Paper Review of Distributed snapshots: determining global states of distributed systems

Paper Summary

This paper presents an algorithm to determinate a global state of a distributed system during the computation where the processors in the system do not share a common clock or memory by taking distributed snapshots. This global state can help to detect service stability by identifying errors like deadlock and computation termination.

Paper Details

This paper assumes that a distributed system is consisted of a series of processes and directed channels which can construct a DAG where processes are vertices and channels are edges. And each process can compute, send/receive messages and record state by itself. So the state on the process can be presented as a tuple \(e = <p, s, s', M ,c>\) where \(p\) is the process, \(s\) is the state of \(p\) before \(e\) and \(s'\) is the state of \(p\) after \(e\), \(M\) is the delivered message and \(c\) is the channel to communicate. And each channel is error-free, has a infinity sending and receiving buffer and messages is ordered.
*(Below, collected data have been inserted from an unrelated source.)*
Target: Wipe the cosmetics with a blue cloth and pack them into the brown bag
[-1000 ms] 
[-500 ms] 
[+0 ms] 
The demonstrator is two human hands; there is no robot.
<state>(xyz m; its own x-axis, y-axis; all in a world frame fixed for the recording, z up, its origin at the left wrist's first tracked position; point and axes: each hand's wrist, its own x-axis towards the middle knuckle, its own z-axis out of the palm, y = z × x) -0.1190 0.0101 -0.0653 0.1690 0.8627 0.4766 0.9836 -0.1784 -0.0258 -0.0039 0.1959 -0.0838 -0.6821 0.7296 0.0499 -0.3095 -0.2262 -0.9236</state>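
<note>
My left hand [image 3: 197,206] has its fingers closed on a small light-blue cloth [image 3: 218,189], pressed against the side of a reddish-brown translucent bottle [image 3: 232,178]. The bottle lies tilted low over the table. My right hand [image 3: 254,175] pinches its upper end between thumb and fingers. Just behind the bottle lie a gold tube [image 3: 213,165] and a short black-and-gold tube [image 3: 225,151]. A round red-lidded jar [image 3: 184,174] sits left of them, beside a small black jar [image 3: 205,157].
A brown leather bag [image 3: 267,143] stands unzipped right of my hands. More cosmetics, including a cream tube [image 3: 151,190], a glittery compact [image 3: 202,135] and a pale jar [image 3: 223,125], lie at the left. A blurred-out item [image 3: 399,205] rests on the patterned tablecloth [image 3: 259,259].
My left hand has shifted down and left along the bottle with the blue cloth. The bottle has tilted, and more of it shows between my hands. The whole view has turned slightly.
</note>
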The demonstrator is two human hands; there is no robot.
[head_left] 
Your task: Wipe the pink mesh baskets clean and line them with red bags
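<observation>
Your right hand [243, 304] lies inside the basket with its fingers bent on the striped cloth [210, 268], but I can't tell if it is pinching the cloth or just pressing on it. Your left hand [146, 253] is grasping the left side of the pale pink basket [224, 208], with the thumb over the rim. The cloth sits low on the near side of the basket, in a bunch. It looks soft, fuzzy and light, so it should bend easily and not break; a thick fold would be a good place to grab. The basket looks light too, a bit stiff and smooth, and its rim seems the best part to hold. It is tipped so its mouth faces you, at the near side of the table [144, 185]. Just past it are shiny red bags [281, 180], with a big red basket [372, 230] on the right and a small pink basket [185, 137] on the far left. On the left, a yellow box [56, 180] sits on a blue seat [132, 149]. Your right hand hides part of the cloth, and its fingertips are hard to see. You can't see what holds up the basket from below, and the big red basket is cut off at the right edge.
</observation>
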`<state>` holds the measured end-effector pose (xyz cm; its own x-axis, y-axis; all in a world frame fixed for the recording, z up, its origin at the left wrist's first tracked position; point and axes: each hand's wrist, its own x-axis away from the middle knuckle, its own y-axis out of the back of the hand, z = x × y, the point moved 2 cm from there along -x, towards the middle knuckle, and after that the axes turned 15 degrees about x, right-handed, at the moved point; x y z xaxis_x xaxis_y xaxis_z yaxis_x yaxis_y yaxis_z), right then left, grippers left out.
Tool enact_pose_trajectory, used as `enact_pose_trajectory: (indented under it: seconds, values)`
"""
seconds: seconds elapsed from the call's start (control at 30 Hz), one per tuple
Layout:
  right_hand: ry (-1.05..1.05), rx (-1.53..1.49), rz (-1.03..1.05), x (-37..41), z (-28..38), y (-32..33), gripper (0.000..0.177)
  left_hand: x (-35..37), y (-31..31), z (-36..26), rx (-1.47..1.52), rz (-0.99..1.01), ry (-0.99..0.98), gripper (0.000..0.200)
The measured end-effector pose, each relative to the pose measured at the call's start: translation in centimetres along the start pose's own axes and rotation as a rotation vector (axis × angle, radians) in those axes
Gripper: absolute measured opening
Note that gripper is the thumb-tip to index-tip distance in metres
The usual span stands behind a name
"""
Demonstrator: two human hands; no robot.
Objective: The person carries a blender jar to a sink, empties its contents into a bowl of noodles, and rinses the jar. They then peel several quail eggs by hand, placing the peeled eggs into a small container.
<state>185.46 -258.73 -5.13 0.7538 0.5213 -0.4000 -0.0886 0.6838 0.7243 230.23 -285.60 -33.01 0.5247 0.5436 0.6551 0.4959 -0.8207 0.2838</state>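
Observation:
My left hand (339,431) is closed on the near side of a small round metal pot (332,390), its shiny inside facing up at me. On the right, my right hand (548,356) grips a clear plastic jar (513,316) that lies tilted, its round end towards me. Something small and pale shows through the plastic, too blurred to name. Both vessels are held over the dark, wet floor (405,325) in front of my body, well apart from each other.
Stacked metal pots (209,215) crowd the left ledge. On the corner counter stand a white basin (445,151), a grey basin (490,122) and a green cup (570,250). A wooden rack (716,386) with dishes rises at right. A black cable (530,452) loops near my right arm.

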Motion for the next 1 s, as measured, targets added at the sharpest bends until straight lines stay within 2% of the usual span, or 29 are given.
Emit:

And the minimized system is shown below.

So when a message is delivered, we have four status:

  1. Message in \(p\)

  2. Message in \(c\)

  3. Message in \(c'\)

  4. Message in \(q\)

The errors can happens every where but we cannot determinate where it happens, so the paper introduce an algorithm to snapshot the system.

Distributed Snapshots Algorithm

This paper introduce the following algorithm to take a snapshot of the whole system:

for Sender \(P\)

\(P\) keeps track of its state (computational result or system attributes) and sends a marker to each channel.

for Receiver \(Q\)

  1. If \(Q\)'s state hasn't been recorded, record it and set channel \(c\)'s state to null.

  2. If \(Q\)'s state has been recorded, then from the first message \(Q\) received to the marker, \(Q\) set channel \(c\)'s state messages.

Strong Points

  1. This paper gives a appropriate definition of the distributed system model in terms of process, channels, events, and global state, as well as the interaction between them.

  2. This paper uses basic sending and receiving principles under a no sharing clock and memory environment to solve the problem.

  3. This paper's algorithm does not interrupt the normal execution of process.

Weak Points

  1. This paper gives a limited networking environment where channels never fail and messages are ordered.

  2. The algorithm's output can be regarded as a decent prediction rather than the "real" state.

Improvement

We may introduce a global clock and take more tight snapshots at a same globally time, which should result in a fine grain global state that is closer to the reality.